- Born: 1712 Wallasey, Cheshire, England
- Died: 1757 (aged 44–45)
- Occupations: Merchant, privateer

= Fortunatus Wright =

British merchant and privateer

Fortunatus Wright (c.1712-1757) was a British merchant and privateer, notable for his activities in the Mediterranean Sea during the War of the Austrian Succession and the Seven Years' War.

==Early life==
Wright was apparently a native of Wallasey, then in Cheshire, England. He was the son of master mariner and ship owner John Wright (d. 1717). After going to sea as a boy, he settled down as a brewer and distiller and married Martha Painter in 1732. They had several children, including a daughter, Philippa. His wife died shortly after Philippa's birth, and in 1736 Wright married Mary Bulkeley, a daughter of William Bulkeley of Anglesey. Their daughter Ann was born the next year. The marriage was unhappy, and in 1741, Wright abandoned his wife and travelled to Italy.
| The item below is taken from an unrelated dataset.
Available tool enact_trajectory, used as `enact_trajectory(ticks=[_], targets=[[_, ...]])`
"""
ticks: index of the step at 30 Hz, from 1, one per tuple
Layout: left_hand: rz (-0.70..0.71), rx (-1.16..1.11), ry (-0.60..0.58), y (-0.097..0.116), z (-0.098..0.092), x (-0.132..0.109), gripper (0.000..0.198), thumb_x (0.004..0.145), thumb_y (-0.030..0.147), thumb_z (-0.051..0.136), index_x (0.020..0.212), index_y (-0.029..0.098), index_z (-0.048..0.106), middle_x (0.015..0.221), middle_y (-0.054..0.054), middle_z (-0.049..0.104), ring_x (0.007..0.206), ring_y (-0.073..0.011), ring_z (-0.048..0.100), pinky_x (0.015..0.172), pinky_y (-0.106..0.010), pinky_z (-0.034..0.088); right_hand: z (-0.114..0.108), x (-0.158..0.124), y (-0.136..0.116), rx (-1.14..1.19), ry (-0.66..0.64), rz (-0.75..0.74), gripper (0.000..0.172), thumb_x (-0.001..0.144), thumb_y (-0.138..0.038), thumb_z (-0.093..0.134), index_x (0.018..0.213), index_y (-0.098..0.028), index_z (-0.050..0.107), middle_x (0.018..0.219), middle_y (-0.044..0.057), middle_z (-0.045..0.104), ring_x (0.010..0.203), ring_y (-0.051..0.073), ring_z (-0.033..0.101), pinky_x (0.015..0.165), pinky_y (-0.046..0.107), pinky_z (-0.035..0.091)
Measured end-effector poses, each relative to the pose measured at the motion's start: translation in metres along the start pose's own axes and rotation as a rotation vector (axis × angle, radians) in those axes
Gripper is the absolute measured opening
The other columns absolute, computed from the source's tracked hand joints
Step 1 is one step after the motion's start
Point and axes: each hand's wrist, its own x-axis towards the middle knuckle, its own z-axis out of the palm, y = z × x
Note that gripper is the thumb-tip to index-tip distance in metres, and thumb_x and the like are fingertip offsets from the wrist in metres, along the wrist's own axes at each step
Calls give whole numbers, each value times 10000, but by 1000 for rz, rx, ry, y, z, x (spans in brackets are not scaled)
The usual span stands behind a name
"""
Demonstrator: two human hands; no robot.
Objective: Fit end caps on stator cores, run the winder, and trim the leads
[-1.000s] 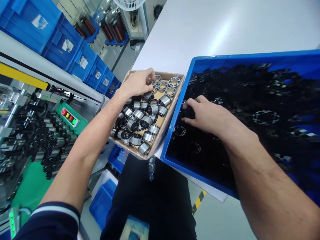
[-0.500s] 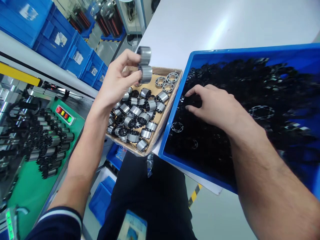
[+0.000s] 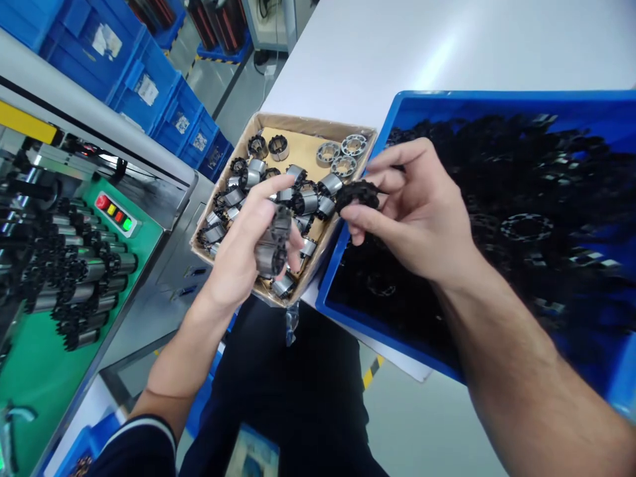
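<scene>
Two metal cores [image 3: 271, 258], silvery cylinders with dark toothed ends, rest in my left hand [image 3: 243, 245], its fingers curled about them over the cardboard box. Between the thumb and fingers of my right hand [image 3: 422, 205] is a black toothed ring [image 3: 358, 196], held over the near edge of the blue bin [image 3: 342, 265]. Many dark parts lie in that bin, among them a ring with a pale edge [image 3: 527, 227]. In the cardboard box [image 3: 298, 122] are several similar metal cores [image 3: 305, 201] and three bare metal rings [image 3: 342, 165].
At left, rows of metal cores [image 3: 92, 271] stand on a green machine bed [image 3: 34, 377] beside a button box [image 3: 115, 215]. Blue crates [image 3: 149, 86] line the upper left. The white table [image 3: 358, 53] extends behind the box and bin.
My left hand has come down and right with the two metal cores, turning them. My right hand has risen from the bin with a black toothed ring in its fingers.
</scene>
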Motion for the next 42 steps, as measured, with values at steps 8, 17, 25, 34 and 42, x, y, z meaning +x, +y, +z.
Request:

==War of the Austrian Succession==
After being arrested in Lucca for refusing to give up his guns and pointing one at a guard, Wright settled in Livorno and became a merchant. In January 1744, his ship Swallow was captured and ransomed at sea. Wright and other Livorno merchants fitted out the privateer Fame and by 1746, he had reportedly captured sixteen enemy ships worth as much as 400,000 pounds (a number perhaps greatly exaggerated, as Wright was never rich). Wright's capture of a French ship in December 1746 carrying the baggage of the Prince of Campo Florido (the Spanish ambassador to France) led to a dispute over whether a pass from King George to the Prince covered his luggage; English authorities in Italy decided that it did, and Wright was forced to give up a portion of what he had seized. Another capture by the Fame, that of the French Hermione on 26 February 1746/7, led to a dispute over Turkish property on board. Wright was jailed by authorities in Tuscany in December 1747 for refusing to turn over profits from the sale, but was freed in June 1748.

After the war, Wright and fellow Englishman William Hutchinson bought and fitted out the 20-gun Lowestoft for trading, and Hutchinson captained it on a number of voyages to the West Indies and in the Mediterranean.

==Seven Years War==
When war broke out again in May 1756, Wright had a new ship ready for action, the St. George. Local authorities attempted to restrain Wright, but finally allowed him to leave port with a few guns on the St. George and four merchant vessels; once offshore, Wright moved armaments which he had hidden in the merchant cargoes to the St. George and prepared his ship for battle. French merchants of Marseilles had outfitted a warship specifically to destroy Wright, but Wright managed to put the French ship to flight, although the St. George was damaged and he was forced to return to port. The local authorities in Livorno seized his ship and all other English shipping in an effort to maintain neutrality; they were not freed until September when two English warships forced their release by the Tuscan government.

After an unsuccessful attempt to recruit men in Malta, Wright took several prizes which were sent to Cagliari. He was largely successful in several engagements off Malta with the French Hirondelle, sent to halt his activities. The St. George and Wright were probably lost at sea in early 1757, by one report on 16 March. Most of Wright's estate went to his daughter Philippa, who was married to Charles Evelyn, grandson of the writer and diarist John Evelyn.

==Legacy==
Wright was celebrated in his time and afterwards for his successful privateering. William Hutchinson, who served under him, wrote admiringly of his seamanship and bravery. Tobias Smollett called him "this brave corsair" in his 1825 History of England, while Gomer Williams in his 1897 History of the Liverpool Privateers wrote "...he strikes the imagination as the ideal and ever-victorious captain, around whose name and fate clings the halo of mystery and romance." He is mentioned in James Joyce's Finnegans Wake.